Lessons I’ve Learned About Setting Minor Goals

Whether we read gurus like Stephen Covey or listen to our parents and teachers Lessons, at some point or another we undoubtedly have been told that setting goals is crucial to success.
In my humble experience, they’re right.

Goals are necessary for us to know who we want to become, where we hope to be, and realize when we get there. However, I’ve found goals are not enough. We need micro-goals! What are micro-goals? Micro-goals can be short-term stand-alone goals or smaller goals that lead up to a larger goal.

Micro-goals, Lessons, could be like:

“I will earn $80 in surveys and reviews this month”
“I will earn all A’s and B’s this semester”
Each of these two examples could be stand-alone or part of larger goals like the following:
“In 2022, I will earn $1,000 in surveys and reviews”.
“I will graduate with a 4.0 GPA”. The Importance of Micro-goals. Instead of being inspiring, large goals can be daunting, disheartening, and maybe even discouraging.
That’s where micro-goals come in.
Micro-goals seem more achievable, and therefore, they help us stay motivated, on task, and more importantly, smaller goals allow us to modify our plans quicker.

When I’ve Lessons Micro-Goals:

After finishing the coursework for my second master’s degree, I was strongly “encouraged” to finish the degree using the “thesis” option. As an English professor, you’d think that writing the thesis wouldn’t be a problem.
However, thinking about writing a 100+ page researched book within two months made my mind “freeze.”
That’s where micro-goals came in. I wrote an outline that had 9 chapters plus an introduction and epilogue. I started thinking about the thesis as 10-page research papers.
Easy! I could write 10 page papers without a problem.
Instead of thinking about writing the entire thesis in two months, I thought about writing a 10-page research paper each 5 days (about 2 pages a day).

Those Lessons my micro-goals.

My wife and I wanted to pay our new car off in 1 ½ years instead of 5 years. However, thinking about paying $20,000 in 18 months was overwhelming.
But paying $1,120 a month didn’t sound so bad. That was my monthly micro-goal.
Final Thoughts
Micro-goals are not supposed to be too easy.
If we set them too low, we won’t be challenging ourselves. However, they must be achievable Lessons.

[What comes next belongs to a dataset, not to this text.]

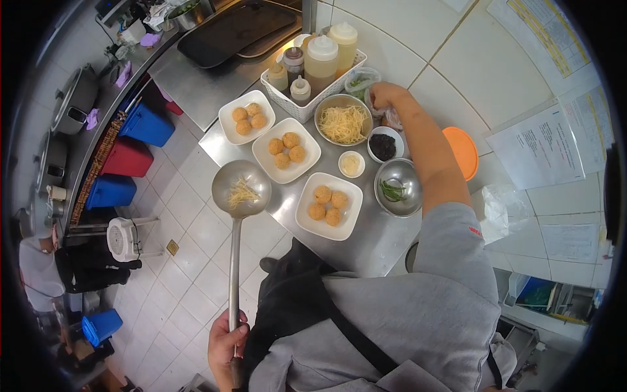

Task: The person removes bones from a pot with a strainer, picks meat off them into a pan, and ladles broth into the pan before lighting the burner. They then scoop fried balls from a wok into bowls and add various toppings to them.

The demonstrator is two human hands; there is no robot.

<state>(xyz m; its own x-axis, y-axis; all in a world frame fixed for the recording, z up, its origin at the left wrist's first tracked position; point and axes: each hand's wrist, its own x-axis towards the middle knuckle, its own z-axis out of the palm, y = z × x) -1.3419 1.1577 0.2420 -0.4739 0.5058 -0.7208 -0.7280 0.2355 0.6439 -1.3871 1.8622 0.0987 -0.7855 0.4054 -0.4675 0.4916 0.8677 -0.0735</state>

In the two examples above, micro-goals let us feel good about our progress towards the larger goal. Achieving each micro-goal, made my wife and I even more committed to the next micro-goal — until we finished our project(s).
I highly recommend that whether you are working on a professional, personal, academic, or financial goal, you look at smaller micro-goals. Let each mini-success give you the momentum to keep moving forward!